I think that about covers it, but let me know if any more info would be good and please answer any of my questions. I have no intentions of breeding or getting a second one, but it wouldn't surprise me if Arya convinces me that I'm as much a hedgehog person as I am a dog, cat, horse, and snake person. =]

Thank you,
Zookeep


----------



## Guest (May 9, 2012)

first thing is i would nix the glass tank if you can, they dont allow enough ventilation. Do you have a thermometer in your cage?
Water bottles can cut tonges but they are also an ackward angle to drink from and they can break teeth on the metal spout.
the ink from newspaper and printed paper can produce fume which can be toxic if the hedgie pee on it. 
if shes wuilling youll notice alot of loose quills falling off into her cage and when you play with her, if she not grumpy its a good thing
with taking her out, you can hold her while shes sleeping but try to limit the amount of time shes out during the day.
Rodent balls arnt good because they can catch toes in the slits and there isnt any way for there pee and poop to go and they often eliminate while they are running
I would recomend owning a hedgehog through there life or at least for a few years before considering breeding. ive been preparing for 2 years and thought i had everything down, then my mentor just disapeared and all the research in the world doesnt completly prepare you.

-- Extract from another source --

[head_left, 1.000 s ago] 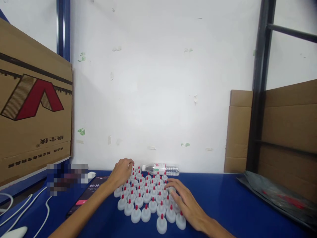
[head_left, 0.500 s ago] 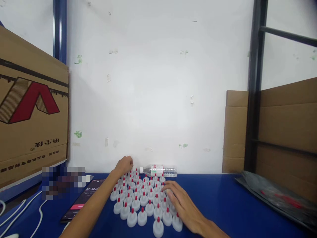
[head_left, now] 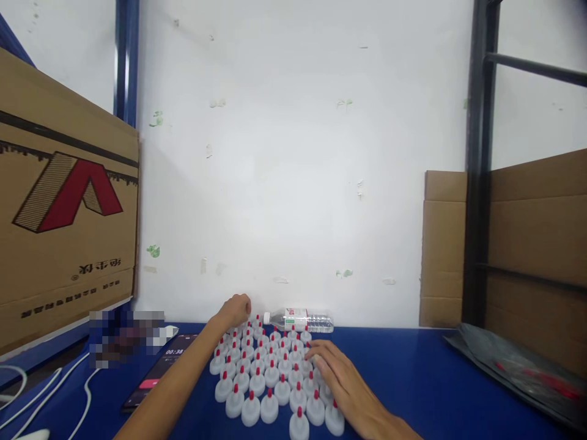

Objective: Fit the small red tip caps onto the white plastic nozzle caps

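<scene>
Several white caps with red tips [head_left: 270, 373] stand in close rows on the blue table [head_left: 413, 379]. My left hand [head_left: 235, 310] reaches to the far left corner of the cluster, fingers curled over the back caps; whether it grips one I cannot tell. My right hand [head_left: 342, 382] lies flat, fingers spread, on the right side of the cluster, touching the caps there.
A clear water bottle [head_left: 300, 319] lies on its side behind the caps by the white wall. A phone [head_left: 158, 370] lies left of the caps, with white cables [head_left: 50, 391] further left. Cardboard boxes [head_left: 64, 208] stand left and right [head_left: 536, 244]; dark plastic bags [head_left: 518, 366] lie right.
My left hand has crept slightly further back along the cluster's far left edge. My right hand stays on the right side of the caps. The view shifted a little.
</scene>
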Demonstrator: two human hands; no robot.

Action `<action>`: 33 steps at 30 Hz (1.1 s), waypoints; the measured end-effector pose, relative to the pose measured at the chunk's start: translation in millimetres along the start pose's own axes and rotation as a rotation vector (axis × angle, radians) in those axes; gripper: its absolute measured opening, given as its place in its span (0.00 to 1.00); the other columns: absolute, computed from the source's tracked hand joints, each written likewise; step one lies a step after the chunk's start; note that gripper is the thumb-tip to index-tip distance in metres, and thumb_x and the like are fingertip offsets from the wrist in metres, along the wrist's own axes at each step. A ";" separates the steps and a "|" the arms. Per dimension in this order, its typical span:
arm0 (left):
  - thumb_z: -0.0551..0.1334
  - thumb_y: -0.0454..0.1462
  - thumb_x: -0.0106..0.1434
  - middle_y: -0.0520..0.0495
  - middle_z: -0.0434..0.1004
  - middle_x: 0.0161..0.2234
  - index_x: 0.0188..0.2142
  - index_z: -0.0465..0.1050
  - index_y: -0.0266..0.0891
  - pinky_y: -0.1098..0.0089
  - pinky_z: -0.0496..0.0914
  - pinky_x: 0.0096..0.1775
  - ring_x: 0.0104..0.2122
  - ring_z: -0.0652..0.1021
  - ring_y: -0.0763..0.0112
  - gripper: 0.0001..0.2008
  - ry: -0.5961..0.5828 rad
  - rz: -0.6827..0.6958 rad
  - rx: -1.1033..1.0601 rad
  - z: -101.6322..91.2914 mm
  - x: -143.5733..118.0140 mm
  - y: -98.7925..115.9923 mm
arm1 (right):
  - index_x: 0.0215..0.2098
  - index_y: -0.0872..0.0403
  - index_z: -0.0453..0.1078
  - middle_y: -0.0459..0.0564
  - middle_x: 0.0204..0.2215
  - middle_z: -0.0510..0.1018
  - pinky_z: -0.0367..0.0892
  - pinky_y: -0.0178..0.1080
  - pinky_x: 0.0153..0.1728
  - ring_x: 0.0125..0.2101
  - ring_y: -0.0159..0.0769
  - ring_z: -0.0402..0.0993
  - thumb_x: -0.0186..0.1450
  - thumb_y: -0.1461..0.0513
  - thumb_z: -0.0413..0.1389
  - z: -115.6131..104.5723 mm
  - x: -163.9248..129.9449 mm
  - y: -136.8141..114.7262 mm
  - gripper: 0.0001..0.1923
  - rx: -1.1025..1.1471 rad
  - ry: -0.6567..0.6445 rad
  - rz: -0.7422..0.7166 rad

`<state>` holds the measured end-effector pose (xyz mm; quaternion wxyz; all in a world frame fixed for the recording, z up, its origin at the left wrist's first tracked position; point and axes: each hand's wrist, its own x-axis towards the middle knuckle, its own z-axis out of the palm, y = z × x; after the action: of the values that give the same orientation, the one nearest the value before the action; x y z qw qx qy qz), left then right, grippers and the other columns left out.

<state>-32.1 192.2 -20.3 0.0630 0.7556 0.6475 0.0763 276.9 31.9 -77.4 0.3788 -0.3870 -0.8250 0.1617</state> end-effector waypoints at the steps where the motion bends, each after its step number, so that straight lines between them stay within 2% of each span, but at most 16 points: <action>1: 0.63 0.42 0.71 0.42 0.73 0.54 0.56 0.70 0.38 0.55 0.76 0.47 0.48 0.78 0.59 0.17 -0.017 -0.001 0.004 -2.9 -1.0 0.2 | 0.54 0.45 0.70 0.51 0.55 0.71 0.59 0.45 0.61 0.58 0.41 0.66 0.78 0.51 0.38 0.4 0.2 0.1 0.21 0.005 0.004 0.000; 5: 0.63 0.42 0.71 0.42 0.73 0.54 0.56 0.70 0.38 0.55 0.76 0.47 0.48 0.78 0.60 0.17 -0.017 0.016 0.014 -13.8 -10.9 4.2 | 0.53 0.46 0.71 0.51 0.55 0.72 0.60 0.45 0.61 0.57 0.41 0.68 0.78 0.50 0.38 2.9 0.9 2.4 0.23 0.036 0.023 -0.004; 12: 0.62 0.42 0.71 0.42 0.74 0.54 0.55 0.70 0.38 0.54 0.75 0.48 0.48 0.78 0.59 0.16 0.168 0.072 -0.006 -14.4 -49.4 2.7 | 0.51 0.47 0.73 0.51 0.56 0.73 0.59 0.47 0.62 0.57 0.43 0.68 0.77 0.47 0.35 5.2 2.5 11.5 0.27 0.158 0.119 0.067; 15: 0.62 0.42 0.71 0.42 0.74 0.53 0.55 0.71 0.38 0.55 0.75 0.48 0.47 0.78 0.60 0.16 0.174 0.072 -0.066 -12.6 -51.3 -7.3 | 0.49 0.47 0.73 0.51 0.53 0.75 0.60 0.47 0.60 0.55 0.43 0.70 0.77 0.46 0.35 4.7 3.8 12.0 0.28 0.190 0.132 0.082; 18: 0.63 0.43 0.71 0.43 0.75 0.52 0.53 0.72 0.37 0.55 0.75 0.48 0.47 0.78 0.60 0.16 0.151 0.067 -0.145 -9.6 -42.6 -16.0 | 0.50 0.47 0.73 0.50 0.54 0.75 0.60 0.45 0.60 0.54 0.42 0.70 0.77 0.46 0.35 4.6 4.2 11.4 0.28 0.190 0.130 0.077; 20: 0.58 0.46 0.73 0.44 0.78 0.48 0.49 0.75 0.38 0.56 0.74 0.49 0.46 0.79 0.60 0.15 0.148 0.070 -0.188 -6.5 -38.6 -18.6 | 0.50 0.46 0.73 0.50 0.54 0.75 0.60 0.44 0.60 0.54 0.42 0.70 0.77 0.46 0.35 4.4 4.2 10.9 0.28 0.187 0.123 0.072; 22: 0.50 0.48 0.76 0.44 0.80 0.47 0.50 0.75 0.39 0.57 0.72 0.53 0.48 0.79 0.57 0.21 0.173 0.083 -0.211 -3.6 -41.6 -17.7 | 0.50 0.46 0.73 0.49 0.53 0.75 0.59 0.44 0.60 0.54 0.42 0.70 0.76 0.45 0.34 3.7 4.2 10.8 0.29 0.191 0.125 0.085; 24: 0.44 0.49 0.75 0.42 0.78 0.52 0.58 0.71 0.41 0.55 0.67 0.57 0.54 0.76 0.54 0.25 0.229 0.104 -0.218 -2.3 -53.4 -12.5 | 0.49 0.46 0.74 0.49 0.52 0.76 0.59 0.45 0.61 0.55 0.42 0.69 0.76 0.43 0.33 2.7 4.3 11.7 0.31 0.208 0.147 0.138; 26: 0.44 0.51 0.74 0.40 0.71 0.61 0.65 0.62 0.42 0.51 0.62 0.61 0.61 0.70 0.51 0.28 0.301 0.133 -0.219 -1.9 -72.3 -2.3 | 0.49 0.46 0.74 0.50 0.52 0.76 0.58 0.46 0.61 0.56 0.43 0.68 0.75 0.42 0.32 1.7 4.7 13.9 0.33 0.237 0.186 0.208; 28: 0.40 0.50 0.75 0.44 0.67 0.63 0.66 0.61 0.46 0.54 0.60 0.63 0.63 0.67 0.56 0.27 0.366 0.182 -0.227 -0.2 -94.6 12.0 | 0.47 0.48 0.74 0.51 0.51 0.77 0.58 0.48 0.61 0.56 0.44 0.69 0.74 0.40 0.31 1.0 5.5 16.9 0.35 0.267 0.222 0.257; 31: 0.42 0.47 0.75 0.44 0.73 0.57 0.58 0.69 0.46 0.55 0.66 0.60 0.58 0.71 0.58 0.23 0.536 0.332 -0.261 8.2 -126.4 36.0 | 0.46 0.49 0.74 0.51 0.48 0.78 0.61 0.50 0.60 0.54 0.45 0.71 0.74 0.40 0.31 0.7 6.7 19.9 0.36 0.264 0.237 0.280; 33: 0.47 0.44 0.75 0.44 0.76 0.53 0.57 0.69 0.46 0.56 0.70 0.56 0.54 0.74 0.59 0.19 0.636 0.426 -0.301 16.7 -143.4 49.7 | 0.44 0.48 0.74 0.51 0.46 0.79 0.63 0.49 0.57 0.51 0.45 0.73 0.74 0.39 0.31 0.6 7.1 19.3 0.35 0.218 0.235 0.270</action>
<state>-2.2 42.9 -31.9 -0.0478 0.7940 0.4452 0.4111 283.4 49.8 -85.2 0.4869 -0.4667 -0.6935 0.2533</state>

arya is gorgeous love the pinto


----------



## Christemo (Oct 5, 2011)

*is the traditional ball in straw version or the lixit type of bottle better for hedgies? I know that they can cut their tongues on the ball in straw kind, but hadn't heard about the other? *
Water bowl is fine. I don't like using any kind of water bottle because of the chance of chipping teeth, since they aren't rodents.

***Is the kind of litter I have safe? I know that males tend to get it caught in their sheath, **but as a female will she have any problems? (She started anointing as soon as she smelled the litter, which was interesting) I've been considering shredded paper from the office as well, **but will the ink be safe? *
Honestly, torn up paper towels are your best bet. Anything heavily scented (yes, clay has a scent) will be most likely annointed with. Don't use shredded paper. When urine hits the ink, it creates a gas similar to ammonia.

***Are there any tell-tale signs of quilling?*
Hedgehogs drop quills like humans drop hair... few per night can be normal. When you see this increasing, it's when they're quilling. Some have a positive experience, others have terrible quilling cycles, and their personalities may change because of it.

***With her needing so much sleep is it better to pull her out once a day for a little bit longer or a couple of times a day for shorter spans?*
Pulling out once a day for a nap on you in a snuggle sack is a great way to bond and for her to get her beauty sleep.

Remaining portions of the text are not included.